Task to carry out: Would you filter these records and copy every line that has the word "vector"?

Record set:
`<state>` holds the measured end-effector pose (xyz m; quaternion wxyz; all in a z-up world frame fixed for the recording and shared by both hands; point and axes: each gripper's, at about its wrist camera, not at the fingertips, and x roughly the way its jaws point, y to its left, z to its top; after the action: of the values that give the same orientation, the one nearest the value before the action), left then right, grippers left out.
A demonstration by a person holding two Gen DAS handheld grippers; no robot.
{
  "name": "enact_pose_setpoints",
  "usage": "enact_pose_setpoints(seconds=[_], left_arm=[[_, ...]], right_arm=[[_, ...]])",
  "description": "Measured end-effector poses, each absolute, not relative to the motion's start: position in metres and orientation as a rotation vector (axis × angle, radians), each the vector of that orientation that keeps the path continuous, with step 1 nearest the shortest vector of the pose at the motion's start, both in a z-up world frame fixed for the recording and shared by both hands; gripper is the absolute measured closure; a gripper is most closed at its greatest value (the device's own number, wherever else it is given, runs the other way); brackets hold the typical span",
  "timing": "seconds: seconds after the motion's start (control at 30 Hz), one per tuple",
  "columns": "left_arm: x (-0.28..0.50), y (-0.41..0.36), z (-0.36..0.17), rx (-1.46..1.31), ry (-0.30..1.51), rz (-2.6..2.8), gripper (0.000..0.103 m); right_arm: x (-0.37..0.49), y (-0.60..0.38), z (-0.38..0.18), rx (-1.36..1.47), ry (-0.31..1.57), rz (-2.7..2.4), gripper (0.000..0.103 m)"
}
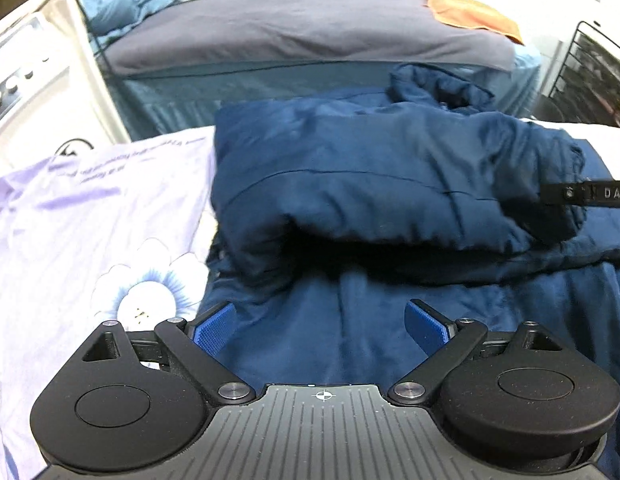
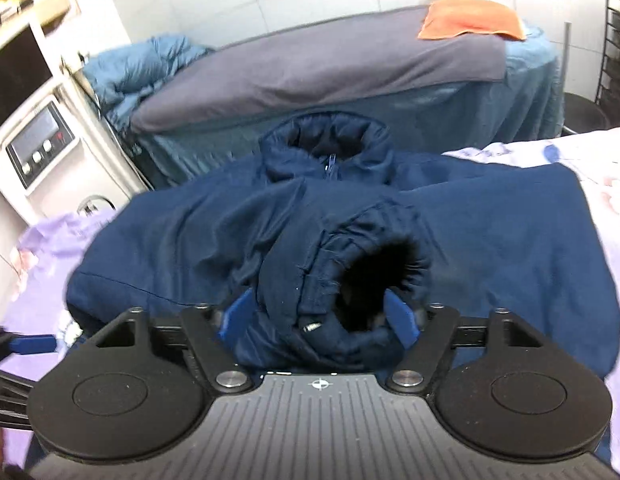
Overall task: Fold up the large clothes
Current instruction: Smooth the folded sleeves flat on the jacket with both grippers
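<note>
Right gripper (image 2: 318,316) clamps the sleeve cuff (image 2: 373,276) of the navy jacket (image 2: 190,240). Left gripper (image 1: 319,326) fingers wide, empty, above jacket on lilac sheet (image 1: 70,240).

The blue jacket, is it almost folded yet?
Partly. The blue jacket lies flat, zipped. The right hand-held gripper grips the sleeve cuff, folding it across. The left hand-held gripper is open, empty. The body fold isn't done.

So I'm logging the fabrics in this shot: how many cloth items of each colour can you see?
Navy: 1, the jacket
Lilac: 1, the floral sheet
Grey: 1, the blanket
Orange: 1, the towel
Light blue: 2, the quilt and the bed cover
Total: 6
</note>
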<state>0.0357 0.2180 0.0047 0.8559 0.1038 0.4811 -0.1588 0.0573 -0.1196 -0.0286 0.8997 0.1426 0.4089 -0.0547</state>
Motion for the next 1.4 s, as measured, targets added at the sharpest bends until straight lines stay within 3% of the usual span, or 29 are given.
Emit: enact_pose_setpoints(seconds=[0.03, 0.07, 0.1, 0.13, 0.33, 0.4, 0.47, 0.53, 0.6, 0.67, 0.77, 0.9, 1.07, 1.4], left_arm=[[0.036, 0.219, 0.005, 0.218, 1.011, -0.332, 0.0], [0.038, 0.219, 0.005, 0.216, 1.008, -0.331, 0.0], [0.041, 0.218, 0.007, 0.211, 1.0, -0.33, 0.0], [0.044, 0.218, 0.008, 0.199, 0.987, -0.33, 0.0], [0.076, 0.205, 0.025, 0.154, 0.926, -0.364, 0.0], [0.088, 0.194, 0.023, 0.171, 0.936, -0.383, 0.0], [0.098, 0.183, 0.018, 0.206, 0.948, -0.388, 0.0], [0.103, 0.174, 0.019, 0.211, 0.949, -0.381, 0.0], [0.107, 0.17, 0.023, 0.17, 0.931, -0.407, 0.0], [0.113, 0.16, 0.021, 0.16, 0.939, -0.424, 0.0], [0.127, 0.143, -0.003, 0.233, 1.055, -0.393, 0.0], [0.143, 0.136, -0.052, 0.324, 1.209, -0.341, 0.0], [0.149, 0.143, -0.065, 0.309, 1.214, -0.367, 0.0], [0.156, 0.143, -0.072, 0.31, 1.262, -0.371, 0.0]], right_arm=[[0.062, -0.118, -0.033, 0.282, 0.86, -0.108, 0.041], [0.064, -0.116, -0.036, 0.268, 0.873, -0.103, 0.063], [0.066, -0.115, -0.038, 0.254, 0.884, -0.095, 0.077], [0.066, -0.115, -0.038, 0.236, 0.89, -0.09, 0.086], [0.046, -0.129, -0.031, 0.145, 0.903, -0.182, 0.087], [0.038, -0.14, -0.039, 0.157, 0.927, -0.202, 0.081], [0.031, -0.148, -0.052, 0.185, 0.97, -0.232, 0.057], [0.024, -0.154, -0.054, 0.27, 0.968, -0.251, 0.054], [0.017, -0.155, -0.044, 0.315, 0.941, -0.278, 0.044], [0.013, -0.152, -0.027, 0.317, 0.904, -0.339, 0.023], [0.011, -0.141, -0.001, 0.296, 0.784, -0.294, 0.0], [0.044, -0.126, -0.012, 0.205, 0.873, -0.243, 0.001], [0.078, -0.14, -0.074, 0.304, 1.187, -0.312, 0.001], [0.086, -0.143, -0.1, 0.305, 1.219, -0.32, 0.0]])
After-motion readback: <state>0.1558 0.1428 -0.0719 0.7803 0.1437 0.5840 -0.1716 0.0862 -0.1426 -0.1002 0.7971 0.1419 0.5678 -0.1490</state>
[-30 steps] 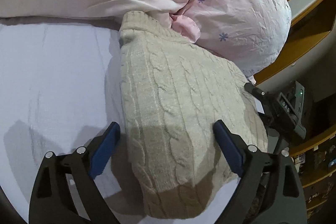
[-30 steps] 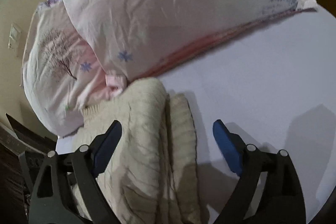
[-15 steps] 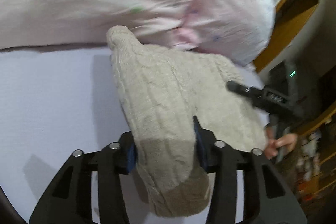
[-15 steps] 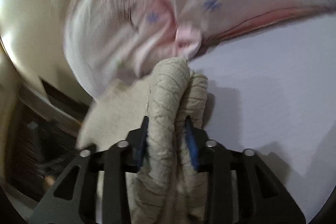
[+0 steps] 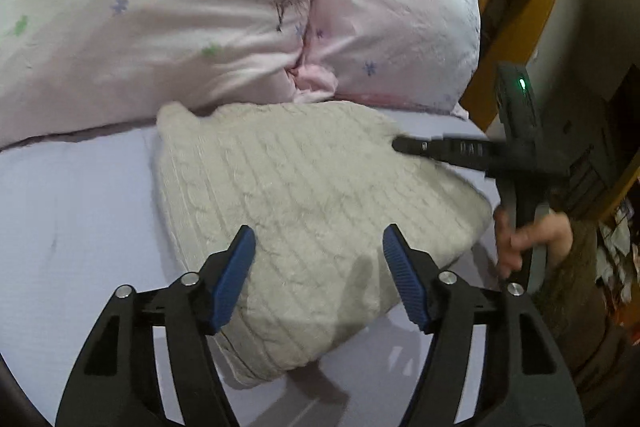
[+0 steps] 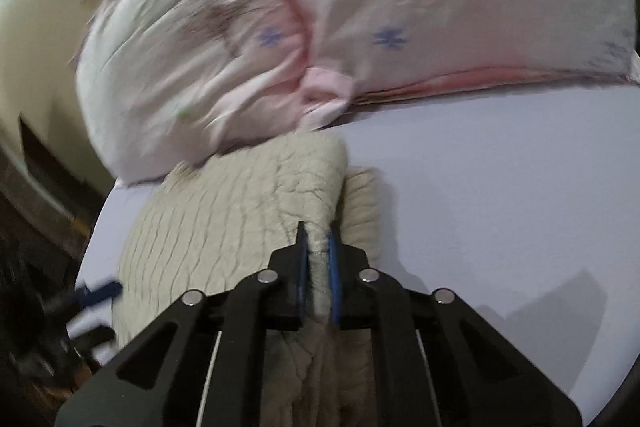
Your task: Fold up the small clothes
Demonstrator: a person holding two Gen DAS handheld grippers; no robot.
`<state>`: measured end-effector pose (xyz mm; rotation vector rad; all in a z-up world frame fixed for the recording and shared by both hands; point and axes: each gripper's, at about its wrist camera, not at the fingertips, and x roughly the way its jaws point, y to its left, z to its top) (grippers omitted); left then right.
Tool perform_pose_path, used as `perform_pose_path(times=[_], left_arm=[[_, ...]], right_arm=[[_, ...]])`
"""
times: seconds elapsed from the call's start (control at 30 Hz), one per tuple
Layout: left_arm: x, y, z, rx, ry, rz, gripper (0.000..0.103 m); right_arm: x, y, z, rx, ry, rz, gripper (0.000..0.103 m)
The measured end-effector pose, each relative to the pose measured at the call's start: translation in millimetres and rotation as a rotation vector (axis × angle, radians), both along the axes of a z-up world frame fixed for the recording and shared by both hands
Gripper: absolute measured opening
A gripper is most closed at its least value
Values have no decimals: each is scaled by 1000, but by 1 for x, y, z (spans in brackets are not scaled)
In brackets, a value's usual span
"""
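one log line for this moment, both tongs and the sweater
left tongs: open over cable-knit sweater | right tongs: shut on sweater fold | sweater: on bed sheet, against pink duvet

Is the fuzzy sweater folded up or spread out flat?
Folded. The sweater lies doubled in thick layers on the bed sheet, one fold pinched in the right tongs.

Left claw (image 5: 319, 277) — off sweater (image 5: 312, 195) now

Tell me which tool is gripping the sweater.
The right tool: its blue pads are pinched shut on a fold of the sweater. The left tool is open above it.
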<state>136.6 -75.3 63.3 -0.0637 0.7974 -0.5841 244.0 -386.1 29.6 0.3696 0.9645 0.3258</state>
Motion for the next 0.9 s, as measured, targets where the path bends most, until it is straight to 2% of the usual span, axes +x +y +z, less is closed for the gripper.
perform_pose_path(times=[0.1, 0.17, 0.2, 0.23, 0.27, 0.3, 0.33, 0.37, 0.43, 0.5, 0.57, 0.73, 0.9], left_arm=[[-5, -9, -5, 76, -49, -1, 67], [-12, -7, -1, 72, -58, 10, 67], [-17, -3, 3, 52, -57, 20, 68], [-23, 3, 6, 37, -57, 31, 68], [-30, 8, 8, 26, -59, 49, 72], [-39, 17, 10, 27, -67, 86, 84], [-46, 22, 10, 39, -69, 126, 91], [-51, 27, 9, 60, -67, 172, 98], [-62, 33, 0, 115, -44, 252, 100], [-67, 33, -13, 147, 13, 277, 102], [-65, 27, -25, 168, 51, 267, 102], [-63, 13, -41, 252, 77, 256, 102], [-60, 6, -50, 309, 91, 269, 102]], right_arm=[[-3, 10, 3, -79, -18, 9, 14], [-17, 12, 16, -88, -48, -4, 36], [-31, 9, 26, -93, -85, -12, 40], [-46, 5, 37, -99, -126, -16, 56], [-63, 2, 47, -117, -162, -28, 84], [-75, 1, 54, -132, -190, -37, 96], [-92, 0, 59, -139, -222, -34, 101], [-107, 0, 62, -148, -236, -23, 101], [-122, 11, 59, -213, -216, -35, 101], [-132, 21, 47, -309, -160, -56, 101], [-138, 34, 34, -353, -125, -48, 101], [-136, 63, 5, -361, -34, 18, 101], [-136, 80, -6, -415, -16, 52, 101]])
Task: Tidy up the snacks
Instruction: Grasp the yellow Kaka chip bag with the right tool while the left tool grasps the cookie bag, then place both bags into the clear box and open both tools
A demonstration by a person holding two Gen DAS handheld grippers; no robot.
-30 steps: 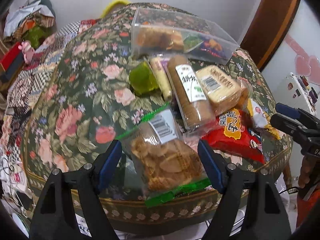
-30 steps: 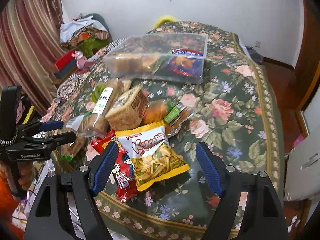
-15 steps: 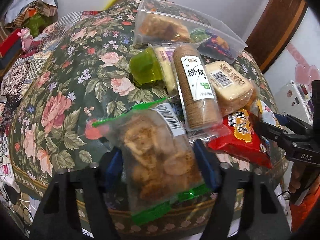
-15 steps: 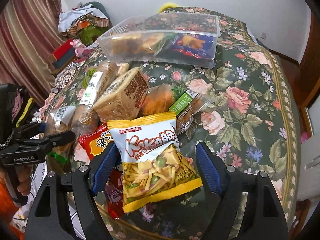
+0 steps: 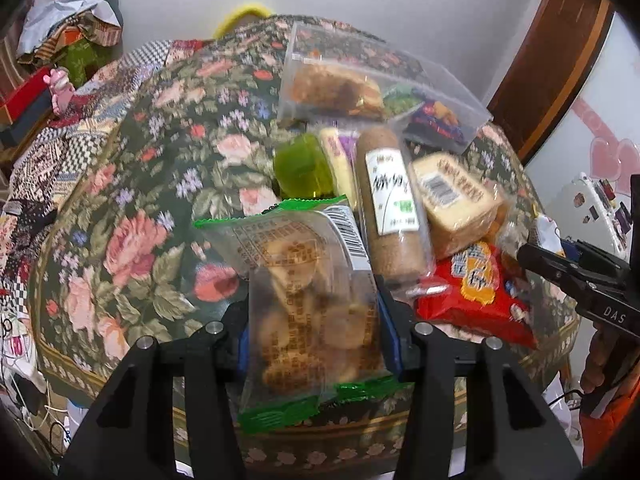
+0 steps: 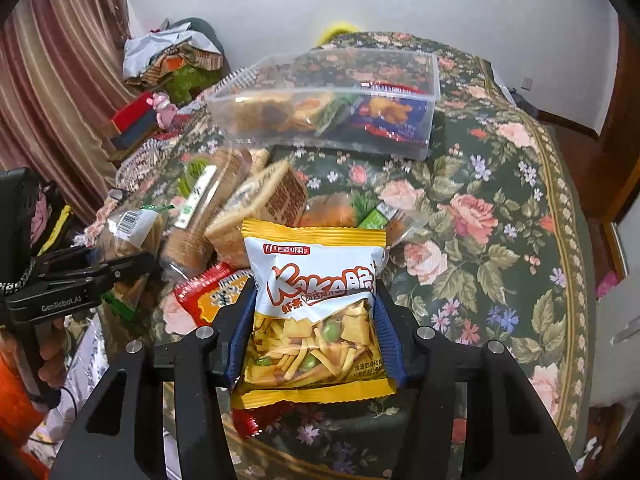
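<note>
Clear green-edged cookie bag [image 5: 316, 304] sits between the left gripper [image 5: 314, 332] fingers, which are closing with pads pressing its sides. Yellow-and-white chip bag [image 6: 316, 312] sits between the right gripper [image 6: 316, 336] fingers, also closing, pads on the bag. Both are at the near edge of the snack pile on the floral bed cover [image 6: 500, 208]. Clear bin [image 6: 332, 96] with snacks sits behind.

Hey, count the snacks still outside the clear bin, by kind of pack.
Sealed bags: 4 (cookie bag, Kaka chips bag, red packet, orange snack bag)
Biscuit roll: 1
Wrapped cake: 1
Green jelly cup: 1
Pale yellow bar: 1
Total: 8 visible
</note>
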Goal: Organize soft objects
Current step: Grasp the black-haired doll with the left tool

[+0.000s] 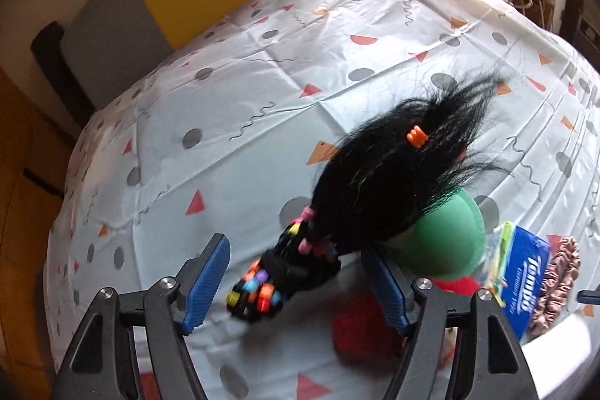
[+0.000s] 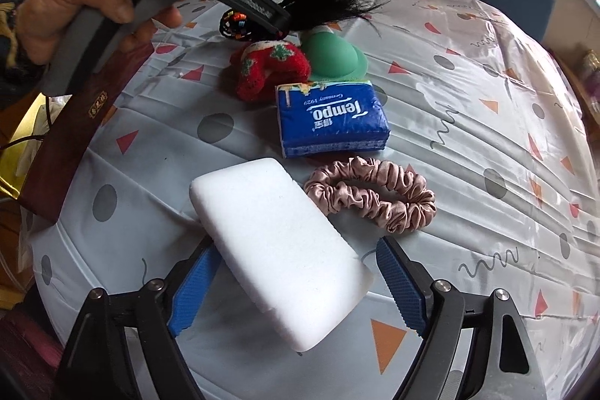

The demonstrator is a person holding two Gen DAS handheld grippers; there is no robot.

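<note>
The left gripper (image 1: 296, 282) stands spread wide over the black hairpiece (image 1: 386, 186) with coloured beads, its 2 blue pads clear of it. The hairpiece lies on the patterned tablecloth (image 1: 225, 100) toward the table's far edge, touching the green sponge (image 2: 333, 57) and near the red knitted sock (image 2: 270, 70). The right gripper (image 2: 296, 291) is released around the white foam block (image 2: 277, 257), pads apart from it; whether the block rests fully on the cloth I cannot tell. The blue tissue pack (image 2: 332, 117) and pink scrunchie (image 2: 371, 194) lie mid-table.

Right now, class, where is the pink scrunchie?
In the right wrist view the scrunchie lies flat on the tablecloth, just right of the white sponge and below the blue tissue pack.
</note>
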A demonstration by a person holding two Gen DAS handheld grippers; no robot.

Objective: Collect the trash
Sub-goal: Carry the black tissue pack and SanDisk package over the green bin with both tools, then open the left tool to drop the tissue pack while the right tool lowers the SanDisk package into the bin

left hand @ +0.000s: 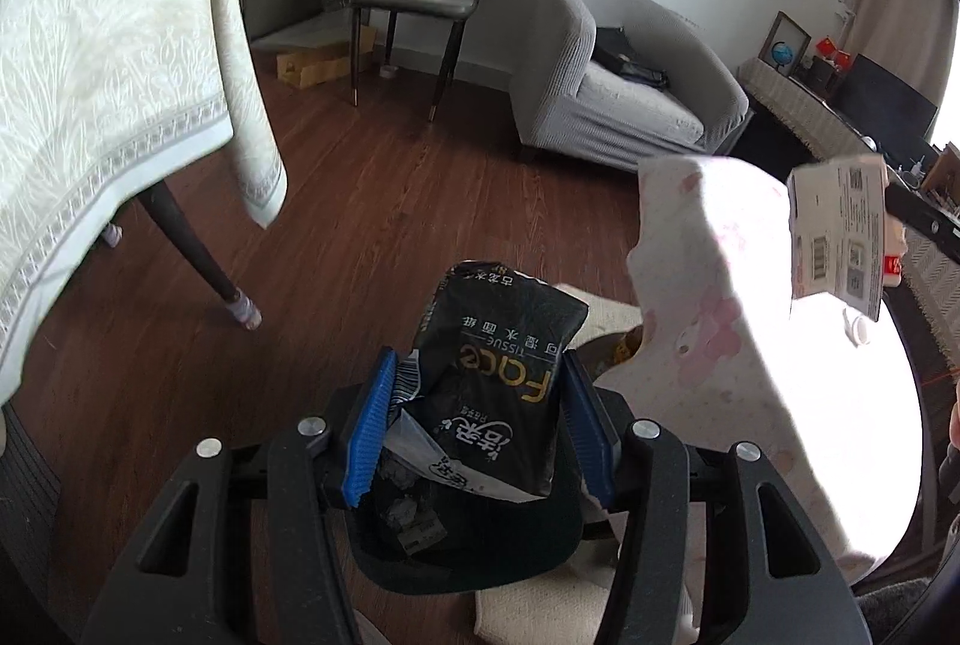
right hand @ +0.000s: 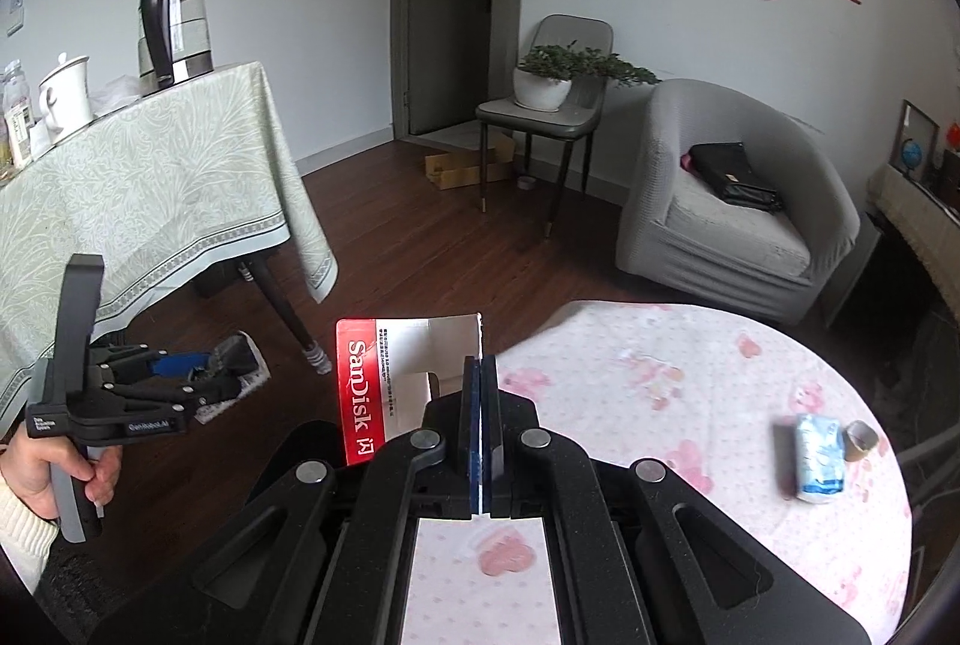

Exercise result:
  "description": "Measured end-effector poses, each absolute, not relative to the motion's start: position in metres and orientation as a rotation vector (axis × angle, radians), each the vector of that orientation that keeps the path continuous, with step 1 nearest the shortest vector of the pose at the motion's start, both in a z-up world frame fixed for the recording and shared by both hands; gripper is the absolute measured closure; a gripper is most closed at its greatest value (the device's own number, wherever else it is given, runs the other way); brackets hold the typical span",
`<state>`: measured end-effector pose (xyz mm; rotation vector rad; all in a z-up world frame fixed for the recording and shared by both hands; point and axes: each gripper's, at about its wrist camera, not at the fingertips, and x roughly the way its jaws point, y to its left, z to its top) (grippers omitted); left then right.
The measured end-effector pose, each relative to the pose measured at the call's start: translation in millimetres and rotation as a rotation vector (axis × angle, radians), both along the axes of a z-up world frame fixed for the recording and shared by both hands

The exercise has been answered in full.